Table of Contents
The main function of a software keyboard is to show the most common keys in any given language and translate each “touch input” into an “expected word”. The way a keyboard presents the keys is called a layout and, nowadays, even the simplest keyboard you can download support several layouts per language (ex. QWERTY, AZERTY, QWERTZ, …).
Today, it is paramount that a mobile keyboard should be fast, CPU efficient and with its memory usage under control in order to prevent an inevitable eviction by the mobile operating system (OS).
Nowadays, the minimum input method supported by a software keyboard is “tap typing”, where one user can tap the keys corresponding to the characters of a word. Next to these common virtual keyboard, you can find more advanced keyboards that support “swipe typing”, where users swipe their finger across the keyboard.
Let me talk about these 2 different input methods.
Tap typing
For “tap typing”, the user is subject the following challenge: while trying to touch the desired keys, the keyboard needs to guess what are the most probable sequences of characters. This process, based on one or several dictionaries, uses autocorrection on-device models to prevent undesired lags in the input experience.
Usually, this “decoding process” suggests several word candidates to the user ordered by a probabilistic scoring method. This score is usually calculated by a spatial probability model (how far each point is from each desired key) and a language model.

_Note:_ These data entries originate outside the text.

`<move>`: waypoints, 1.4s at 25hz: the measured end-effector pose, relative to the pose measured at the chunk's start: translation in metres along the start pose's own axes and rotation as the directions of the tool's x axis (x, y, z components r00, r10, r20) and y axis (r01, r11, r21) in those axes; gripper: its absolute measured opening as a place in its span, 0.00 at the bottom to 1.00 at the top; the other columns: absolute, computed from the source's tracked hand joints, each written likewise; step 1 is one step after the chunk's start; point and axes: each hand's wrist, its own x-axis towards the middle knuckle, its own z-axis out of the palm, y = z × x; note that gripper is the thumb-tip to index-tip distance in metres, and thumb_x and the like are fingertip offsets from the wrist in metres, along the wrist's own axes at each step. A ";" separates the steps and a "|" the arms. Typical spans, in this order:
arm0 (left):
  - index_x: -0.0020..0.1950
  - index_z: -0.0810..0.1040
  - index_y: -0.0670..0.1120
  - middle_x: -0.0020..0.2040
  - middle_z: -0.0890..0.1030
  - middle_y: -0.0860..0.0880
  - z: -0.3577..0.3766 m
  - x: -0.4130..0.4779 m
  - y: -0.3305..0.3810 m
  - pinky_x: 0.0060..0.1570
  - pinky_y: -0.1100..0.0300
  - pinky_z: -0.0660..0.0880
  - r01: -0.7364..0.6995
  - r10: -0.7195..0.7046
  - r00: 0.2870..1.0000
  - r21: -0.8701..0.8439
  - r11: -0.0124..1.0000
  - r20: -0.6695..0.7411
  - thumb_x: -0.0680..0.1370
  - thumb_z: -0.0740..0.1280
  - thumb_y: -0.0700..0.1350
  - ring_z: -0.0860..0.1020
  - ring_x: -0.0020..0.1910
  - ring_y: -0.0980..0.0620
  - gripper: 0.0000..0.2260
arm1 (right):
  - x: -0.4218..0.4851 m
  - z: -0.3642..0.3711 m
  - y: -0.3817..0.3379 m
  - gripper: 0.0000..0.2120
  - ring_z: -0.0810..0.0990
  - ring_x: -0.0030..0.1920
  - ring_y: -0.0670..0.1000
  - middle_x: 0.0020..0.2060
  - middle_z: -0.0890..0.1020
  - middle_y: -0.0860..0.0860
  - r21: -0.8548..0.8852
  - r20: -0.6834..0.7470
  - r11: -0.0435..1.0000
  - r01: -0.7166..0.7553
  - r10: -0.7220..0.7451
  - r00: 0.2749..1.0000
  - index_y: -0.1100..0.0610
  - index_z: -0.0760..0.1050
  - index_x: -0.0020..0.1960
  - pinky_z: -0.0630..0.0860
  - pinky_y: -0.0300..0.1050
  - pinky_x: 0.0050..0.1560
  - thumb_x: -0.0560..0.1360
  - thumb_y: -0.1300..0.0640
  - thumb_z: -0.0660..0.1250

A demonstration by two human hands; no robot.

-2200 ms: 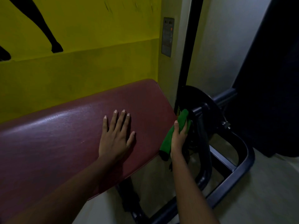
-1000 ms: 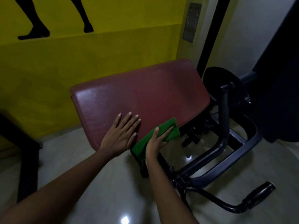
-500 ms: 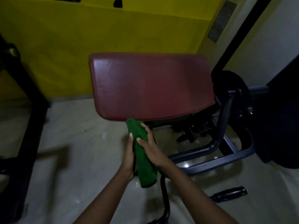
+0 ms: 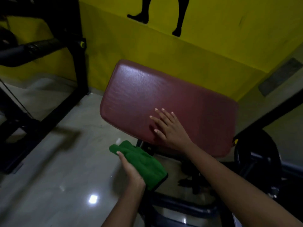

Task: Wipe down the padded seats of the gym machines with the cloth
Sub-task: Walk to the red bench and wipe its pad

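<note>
Your right hand flat on the pad, your left hand holding the cloth off it.

Your right hand (image 4: 170, 128) lies palm down on the dark red padded vinyl seat (image 4: 164, 99) near its near edge, fingers spread apart, gripping nothing. Your left hand (image 4: 131, 169) is closed around the folded green cloth (image 4: 142, 161), thumb laid along its left side; the cloth hangs over the pale glossy floor (image 4: 57, 161), just below the pad's near edge and not touching it. Its long axis runs from lower right to upper left, the bunched end pointing toward the pad's near-left corner. The pad's long axis runs left to right, tilted. Behind it stands the yellow wall (image 4: 164, 46); a black metal frame (image 4: 78, 54) stands well off to the left.
</note>
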 end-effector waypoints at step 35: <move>0.69 0.69 0.53 0.61 0.78 0.44 0.075 0.163 0.199 0.60 0.45 0.74 -0.474 0.276 0.869 0.853 0.220 0.411 0.65 0.60 0.75 0.78 0.56 0.44 0.40 | 0.114 0.028 -0.029 0.27 0.52 0.75 0.52 0.75 0.59 0.53 0.184 -0.316 0.878 -0.442 0.479 0.819 0.47 0.57 0.74 0.43 0.57 0.72 0.77 0.40 0.50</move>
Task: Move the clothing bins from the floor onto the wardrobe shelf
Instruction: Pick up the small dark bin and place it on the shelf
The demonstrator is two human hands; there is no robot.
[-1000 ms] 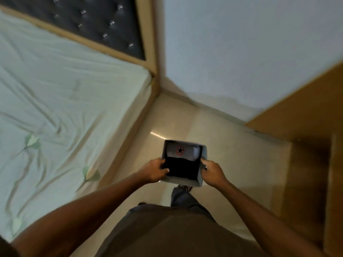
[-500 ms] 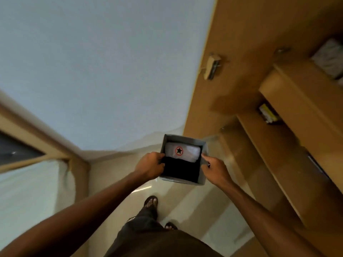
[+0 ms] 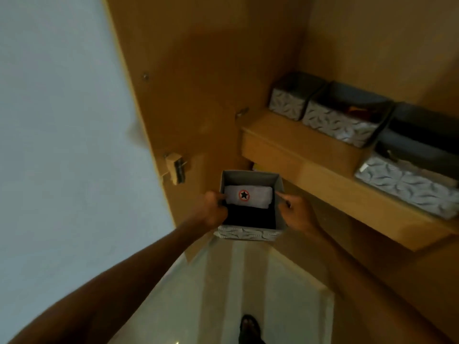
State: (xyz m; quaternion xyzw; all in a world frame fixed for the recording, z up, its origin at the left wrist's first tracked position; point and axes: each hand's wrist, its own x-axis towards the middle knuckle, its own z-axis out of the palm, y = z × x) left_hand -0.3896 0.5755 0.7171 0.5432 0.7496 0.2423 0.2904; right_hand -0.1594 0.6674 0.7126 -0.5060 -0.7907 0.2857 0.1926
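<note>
Three patterned bins stand in a row on the shelf inside the wardrobe: the left bin far back, the middle bin touching it, and the right bin out at the shelf's front edge. Bare wood shows in front of the left and middle bins, and a narrow strip runs between the left bin and the wardrobe's side. A fourth, the held bin, is in the air above the floor, just short of the shelf's left front corner and lower in view than its edge, apart from it. The left hand grips its left wall, with the thumb curled over the rim. The right hand grips the right wall, with one finger lying straight along the rim. Inside, a folded grey cloth lies at the far end over a dark cloth. The grey one bears a badge, a black star in a red ring, and this is the only mark that reads clearly. A pale tag on the right bin's front corner is too blurred to read. The open door stands to the left with its hinge close beside the held bin. Beyond the door is the wall. A foot shows on the floor below.
</note>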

In such case, a threshold is applied to determine the probability of an “out of vocabulary” (OOV) word, presented to the user as a good decoding candidate.
Swipe typing
In the case of “swipe typing”, the user touches the first letter of a word and continues “swiping” or “moving” his finger from one letter to the other. When the user lifts his finger, several decoding candidates are shown to the user, each ordered by a score.
In this case, the score is calculated by a spatial probability model where each point of the swipe is taken into account.
To decide which words are the best fit to decode, we use a beam search algorithm with an aggressive pruning of invalid search paths. For us, an invalid search path is a path of points with a decoding probability lower than the threshold calculated using real data from our users. These search paths are built using one or several dictionaries of valid words in what’s called a “Directed Acyclic Graph” (DAG) optimized data structure.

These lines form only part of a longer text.